The book is weakest where McWhinney, with his impressive experience as
a student of law and history, should be strongest. He omits or misconstrues
some facts and precedents essential to trying to discern the constitutional
conventions applicable to the vice-regal offices. He asserts, for example,
without qualification that the reservation-and-disallowance powers of the
lieutenant governors are no longer worth contemplating. He neglects to
mention that a recent short-serving Quebec Lieutenant Governor, Jean Louis
Roux, mused in 1996, shortly before being sworn in, that his authority
to refer a Bill to the Governor General (read the federal Cabinet) may
be of consequence in the event of a unilateral declaration of independence.
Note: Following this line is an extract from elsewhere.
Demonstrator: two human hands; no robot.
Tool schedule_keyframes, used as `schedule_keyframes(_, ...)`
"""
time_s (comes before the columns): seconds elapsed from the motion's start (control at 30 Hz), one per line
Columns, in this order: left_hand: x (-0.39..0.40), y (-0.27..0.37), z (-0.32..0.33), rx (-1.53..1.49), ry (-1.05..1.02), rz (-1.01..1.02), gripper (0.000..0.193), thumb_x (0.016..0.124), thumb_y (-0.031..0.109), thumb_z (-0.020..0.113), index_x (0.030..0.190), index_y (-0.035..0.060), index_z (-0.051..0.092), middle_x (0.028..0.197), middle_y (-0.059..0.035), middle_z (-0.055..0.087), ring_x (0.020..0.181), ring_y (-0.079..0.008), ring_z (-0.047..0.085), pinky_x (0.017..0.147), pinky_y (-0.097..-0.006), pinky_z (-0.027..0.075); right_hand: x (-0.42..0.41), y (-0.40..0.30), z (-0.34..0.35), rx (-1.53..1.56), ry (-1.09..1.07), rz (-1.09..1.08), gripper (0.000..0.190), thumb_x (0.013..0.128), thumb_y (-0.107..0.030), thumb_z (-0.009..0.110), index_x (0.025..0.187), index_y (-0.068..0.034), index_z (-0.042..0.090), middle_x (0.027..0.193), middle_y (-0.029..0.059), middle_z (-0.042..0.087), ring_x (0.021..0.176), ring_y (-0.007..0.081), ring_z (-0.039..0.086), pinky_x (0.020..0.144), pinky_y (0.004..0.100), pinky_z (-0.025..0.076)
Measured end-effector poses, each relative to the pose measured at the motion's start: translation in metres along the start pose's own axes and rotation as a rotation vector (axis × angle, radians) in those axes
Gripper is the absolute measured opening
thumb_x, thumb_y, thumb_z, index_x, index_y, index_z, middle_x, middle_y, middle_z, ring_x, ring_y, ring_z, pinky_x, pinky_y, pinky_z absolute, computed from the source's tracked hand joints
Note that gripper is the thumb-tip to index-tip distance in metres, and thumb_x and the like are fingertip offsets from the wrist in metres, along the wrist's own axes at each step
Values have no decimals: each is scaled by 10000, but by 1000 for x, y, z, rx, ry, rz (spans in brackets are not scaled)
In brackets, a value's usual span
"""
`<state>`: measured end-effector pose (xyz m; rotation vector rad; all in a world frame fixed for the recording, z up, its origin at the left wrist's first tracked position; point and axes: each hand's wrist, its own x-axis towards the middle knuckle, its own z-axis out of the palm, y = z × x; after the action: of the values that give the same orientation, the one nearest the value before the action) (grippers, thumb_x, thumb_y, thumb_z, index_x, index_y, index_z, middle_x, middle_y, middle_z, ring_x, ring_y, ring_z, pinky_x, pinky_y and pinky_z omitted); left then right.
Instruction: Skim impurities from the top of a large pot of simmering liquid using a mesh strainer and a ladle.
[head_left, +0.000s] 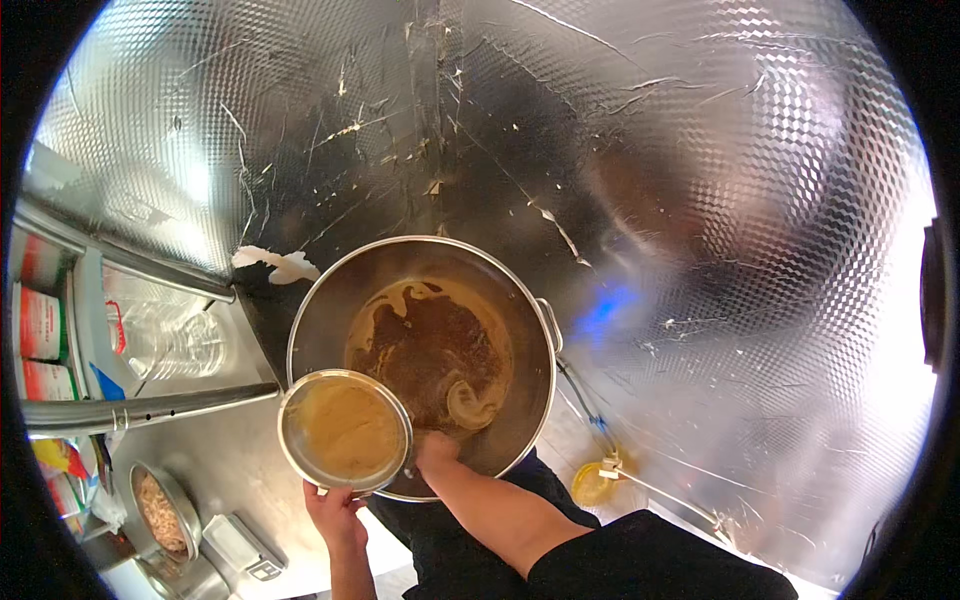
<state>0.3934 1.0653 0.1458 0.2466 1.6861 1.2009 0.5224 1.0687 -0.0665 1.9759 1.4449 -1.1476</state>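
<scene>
A large metal pot (311, 322) with a side handle stands in front of me, holding brown liquid (450, 352) with lighter tan swirls. My left hand (337, 514) grips the near rim of a metal bowl (407, 427) above the pot's lower left edge. Tan powder or paste (349, 431) covers the inside of that bowl. My right hand (436, 450) reaches over the pot's near side, just right of the bowl, beside what looks like a small metal utensil end. Its fingers are blurred, so what it holds is unclear.
Crinkled foil-like sheeting (450, 135) covers the wall behind. At left, a metal rack (150, 409) stands near clear plastic jugs (180, 337) and cartons (41, 322). Lower left are a metal bowl of shredded food (196, 525) and a digital scale (240, 544). A hose or cable (589, 405) hangs right.
</scene>
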Motion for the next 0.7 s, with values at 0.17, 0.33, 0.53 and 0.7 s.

It was that comment and Rouxs strong federalist credentials that earned
the ill-fated Quebec vice-regal official the enmity of his provinces sovereignist
government. It arguably had more impact than the revelation, recalled by
McWhinney, that as a 19-year-old in 1942 Roux had worn a lab coat with
a swastika. Rouxs constitutional error may have been to think out loud,
and it is not inconceivable that the Lieutenant Governor may yet be used
to thwart a unilateral secession. It is little wonder therefore that the
Roux controversy led to a National Assembly resolution calling for that
body to be given the right to select the Lieutenant Governor.
Referring to the elections of 1957, 1962, 1963, 1965, 1979, and 2004, none
of which resulted in a majority of seats for any party, McWhinney is confident
in concluding that there is a constitutional convention that the Governor
General will make the first approach after an election to the leader whose
party has won the plurality of seats. A better conclusion is that the Governor
General will call on no one else until the incumbent Prime Minister has
indicated his or her intention to resign. If the Prime Minister appears
to be on weak ground, the Governor General would insist that the government
meet the House at the earliest opportunity and would almost certainly deny
any request for dissolution until the House has met. This is consistent
with the Lieutenant Governors disposition following the 1971 Newfoundland
election, in which Premier Joseph Smallwoods Liberals tied with the Conservatives
in the seat count. It is also consistent with the events following the
1925 federal election, in which the governing Liberals won 15 seats fewer
than the Conservatives. The latter were not approached by the Governor
General immediately following that election. Instead, the Liberals met
the House and were able to survive into the next year.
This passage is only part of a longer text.